An exact repetition of the data is required; no picture should appear in it.

## Data excerpt
------------------------------------------------------------------------
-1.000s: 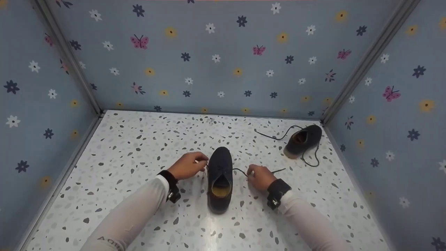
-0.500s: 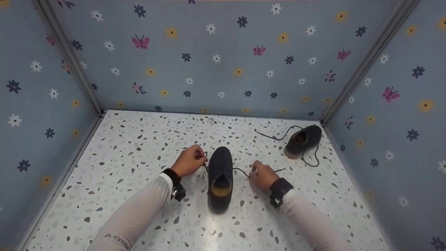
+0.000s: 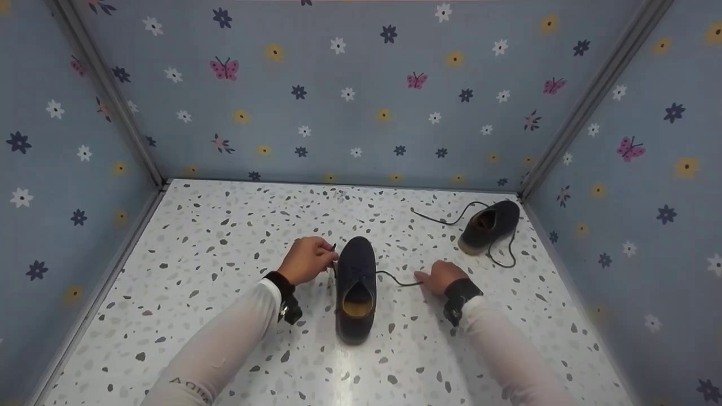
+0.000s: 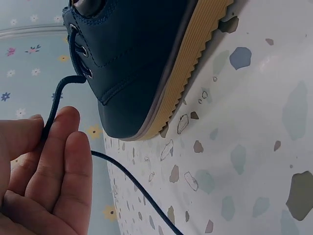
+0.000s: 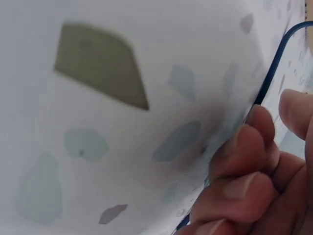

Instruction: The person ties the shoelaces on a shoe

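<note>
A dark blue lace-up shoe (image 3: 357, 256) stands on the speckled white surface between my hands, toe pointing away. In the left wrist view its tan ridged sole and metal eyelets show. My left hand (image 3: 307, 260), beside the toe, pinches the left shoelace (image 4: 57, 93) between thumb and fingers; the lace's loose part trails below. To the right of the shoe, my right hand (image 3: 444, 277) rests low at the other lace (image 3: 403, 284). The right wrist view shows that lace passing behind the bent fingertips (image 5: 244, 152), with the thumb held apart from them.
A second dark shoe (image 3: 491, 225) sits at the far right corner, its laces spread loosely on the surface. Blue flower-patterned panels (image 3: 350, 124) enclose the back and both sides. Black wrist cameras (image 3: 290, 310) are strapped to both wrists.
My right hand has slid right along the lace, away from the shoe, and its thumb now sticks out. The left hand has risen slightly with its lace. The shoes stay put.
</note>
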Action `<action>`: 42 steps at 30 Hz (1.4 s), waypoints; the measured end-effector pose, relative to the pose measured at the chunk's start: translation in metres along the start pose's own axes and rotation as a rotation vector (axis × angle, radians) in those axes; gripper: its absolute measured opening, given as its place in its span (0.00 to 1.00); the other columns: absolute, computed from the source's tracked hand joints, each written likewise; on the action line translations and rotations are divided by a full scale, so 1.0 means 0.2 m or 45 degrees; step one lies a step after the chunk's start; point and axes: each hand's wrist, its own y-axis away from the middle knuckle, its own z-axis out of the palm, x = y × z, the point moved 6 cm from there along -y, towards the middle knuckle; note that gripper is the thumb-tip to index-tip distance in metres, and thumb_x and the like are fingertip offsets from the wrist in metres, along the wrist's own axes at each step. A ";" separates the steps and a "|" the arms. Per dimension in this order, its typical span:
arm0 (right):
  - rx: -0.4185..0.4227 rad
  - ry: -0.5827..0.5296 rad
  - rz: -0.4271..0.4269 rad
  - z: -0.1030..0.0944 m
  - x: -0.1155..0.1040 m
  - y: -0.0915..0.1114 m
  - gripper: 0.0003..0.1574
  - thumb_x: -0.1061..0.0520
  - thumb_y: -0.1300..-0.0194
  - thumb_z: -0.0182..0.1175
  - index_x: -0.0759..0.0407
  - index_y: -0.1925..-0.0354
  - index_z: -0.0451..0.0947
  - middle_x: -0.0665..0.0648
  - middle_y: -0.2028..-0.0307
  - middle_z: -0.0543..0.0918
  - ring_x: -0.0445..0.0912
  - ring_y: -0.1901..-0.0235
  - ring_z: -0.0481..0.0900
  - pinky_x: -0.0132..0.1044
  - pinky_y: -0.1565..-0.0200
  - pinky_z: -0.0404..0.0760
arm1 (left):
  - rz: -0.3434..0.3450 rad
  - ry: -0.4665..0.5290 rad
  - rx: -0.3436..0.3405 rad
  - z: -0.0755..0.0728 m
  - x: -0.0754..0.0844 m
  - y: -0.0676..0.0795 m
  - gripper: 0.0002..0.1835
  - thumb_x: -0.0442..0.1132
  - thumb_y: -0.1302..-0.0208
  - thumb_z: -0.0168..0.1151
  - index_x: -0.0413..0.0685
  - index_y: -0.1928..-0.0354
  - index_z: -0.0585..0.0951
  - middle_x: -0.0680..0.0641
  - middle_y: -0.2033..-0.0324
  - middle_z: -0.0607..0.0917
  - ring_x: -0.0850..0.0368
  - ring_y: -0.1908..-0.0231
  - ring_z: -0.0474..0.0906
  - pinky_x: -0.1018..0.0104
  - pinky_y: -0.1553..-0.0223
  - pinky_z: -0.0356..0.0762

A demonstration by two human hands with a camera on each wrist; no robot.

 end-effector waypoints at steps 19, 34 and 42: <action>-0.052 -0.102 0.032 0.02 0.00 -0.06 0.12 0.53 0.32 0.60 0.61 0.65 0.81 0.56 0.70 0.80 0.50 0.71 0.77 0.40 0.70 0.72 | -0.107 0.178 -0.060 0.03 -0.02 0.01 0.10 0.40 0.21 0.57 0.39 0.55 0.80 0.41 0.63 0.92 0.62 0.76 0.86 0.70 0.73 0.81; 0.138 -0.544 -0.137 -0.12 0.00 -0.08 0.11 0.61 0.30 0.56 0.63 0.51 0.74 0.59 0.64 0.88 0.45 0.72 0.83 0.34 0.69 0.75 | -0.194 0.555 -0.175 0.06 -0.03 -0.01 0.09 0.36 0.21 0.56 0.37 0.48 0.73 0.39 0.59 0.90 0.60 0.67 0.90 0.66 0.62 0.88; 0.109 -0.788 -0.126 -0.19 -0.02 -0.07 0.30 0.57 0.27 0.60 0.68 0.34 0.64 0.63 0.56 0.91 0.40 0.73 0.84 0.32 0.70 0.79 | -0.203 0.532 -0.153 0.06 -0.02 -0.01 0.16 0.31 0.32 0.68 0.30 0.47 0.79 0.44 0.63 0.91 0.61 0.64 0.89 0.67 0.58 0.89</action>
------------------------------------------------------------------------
## Answer for this exercise
-1.000s: 
-0.500s: 
+0.000s: 
+0.000s: 
+0.000s: 

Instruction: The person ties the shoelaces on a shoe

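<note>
A dark blue lace-up shoe (image 3: 357, 256) stands on the speckled white surface between my hands, toe pointing away. In the left wrist view its tan ridged sole and metal eyelets show. My left hand (image 3: 307, 260), beside the toe, pinches the left shoelace (image 4: 57, 93) between thumb and fingers; the lace's loose part trails below. To the right of the shoe, my right hand (image 3: 444, 277) rests low at the other lace (image 3: 403, 284). The right wrist view shows that lace passing behind the bent fingertips (image 5: 244, 152), with the thumb held apart from them.
A second dark shoe (image 3: 491, 225) sits at the far right corner, its laces spread loosely on the surface. Blue flower-patterned panels (image 3: 350, 124) enclose the back and both sides. Black wrist cameras (image 3: 290, 310) are strapped to both wrists.
My right hand has slid right along the lace, away from the shoe, and its thumb now sticks out. The left hand has risen slightly with its lace. The shoes stay put.
</note>
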Action `<action>`: 42 steps at 30 Hz (1.4 s), waypoints; the measured end-effector pose, relative to the pose measured at the chunk's start: translation in metres along the start pose's own axes and rotation as a rotation vector (axis × angle, radians) in those axes; gripper: its absolute measured opening, given as its place in its span (0.00 to 1.00); the other columns: absolute, computed from the source's tracked hand joints, each written likewise; on the action line translations and rotations are divided by a full scale, so 1.0 means 0.2 m or 45 degrees; step one lies a step after the chunk's start; point and axes: each hand's wrist, its own y-axis away from the middle knuckle, its own z-axis out of the palm, x = y × z, the point moved 6 cm from there along -y, towards the middle knuckle; note that gripper is the thumb-tip to index-tip distance in metres, and thumb_x and the like are fingertip offsets from the wrist in metres, along the wrist's own axes at each step. A ";" separates the steps and a "|" the arms. Per dimension in this order, its typical span:
arm0 (right):
  - rx: -0.4185..0.4227 rad
  - ry: -0.5827..0.5296 rad
  - rz: -0.4271..0.4269 rad
  - z: -0.1030..0.0944 m
  - x: -0.1155..0.1040 m
  - y: -0.0915..0.1114 m
  - gripper: 0.0003..0.1574
  - thumb_x: -0.1061..0.0520
  - thumb_y: -0.1300..-0.0194
  - thumb_z: -0.0182..0.1175
  - index_x: -0.0759..0.0407
  - index_y: -0.1925..-0.0354
  - index_z: -0.0451..0.0947
  - middle_x: -0.0665..0.0648
  - middle_y: -0.2028..-0.0307
  - middle_z: -0.0543..0.0918
  - ring_x: -0.0445..0.0912
  - ring_y: -0.1901..-0.0235
  - ring_z: -0.0481..0.0900
  - pinky_x: -0.0132..0.1044
  - pinky_y: -0.1565..-0.0200
  - pinky_z: -0.0404..0.0760
arm1 (left):
  - rz: -0.3434..0.3450 rad
  - ry: -0.4665..0.5290 rad
  - rx: -0.3436..0.3405 rad
  - z: -0.0755..0.0728 m
  - x: -0.0754..0.0844 m
  - y: -0.0676..0.0795 m
  - gripper: 0.0002..0.1835
  - thumb_x: -0.0442..0.1132
  - thumb_y: -0.1302..-0.0208
  - thumb_z: -0.0168..0.1151
  - index_x: -0.0413..0.0685
  - index_y: -0.1928..-0.0354
  - index_z: -0.0585..0.0951
  - middle_x: -0.0680..0.0641
  - middle_y: -0.2033..-0.0324
  - middle_z: -0.0607..0.0917
  - ring_x: -0.0850..0.0368
  - ring_y: -0.1908..-0.0231
  - ring_z: -0.0474..0.0906
  - pinky_x: -0.1018..0.0104
  - pinky_y: -0.1553..-0.0223
  - pinky_z: -0.0356..0.0762

A demonstration by two human hands with a camera on each wrist; no robot.

 end-effector waypoints at steps 19, 34 and 42: <action>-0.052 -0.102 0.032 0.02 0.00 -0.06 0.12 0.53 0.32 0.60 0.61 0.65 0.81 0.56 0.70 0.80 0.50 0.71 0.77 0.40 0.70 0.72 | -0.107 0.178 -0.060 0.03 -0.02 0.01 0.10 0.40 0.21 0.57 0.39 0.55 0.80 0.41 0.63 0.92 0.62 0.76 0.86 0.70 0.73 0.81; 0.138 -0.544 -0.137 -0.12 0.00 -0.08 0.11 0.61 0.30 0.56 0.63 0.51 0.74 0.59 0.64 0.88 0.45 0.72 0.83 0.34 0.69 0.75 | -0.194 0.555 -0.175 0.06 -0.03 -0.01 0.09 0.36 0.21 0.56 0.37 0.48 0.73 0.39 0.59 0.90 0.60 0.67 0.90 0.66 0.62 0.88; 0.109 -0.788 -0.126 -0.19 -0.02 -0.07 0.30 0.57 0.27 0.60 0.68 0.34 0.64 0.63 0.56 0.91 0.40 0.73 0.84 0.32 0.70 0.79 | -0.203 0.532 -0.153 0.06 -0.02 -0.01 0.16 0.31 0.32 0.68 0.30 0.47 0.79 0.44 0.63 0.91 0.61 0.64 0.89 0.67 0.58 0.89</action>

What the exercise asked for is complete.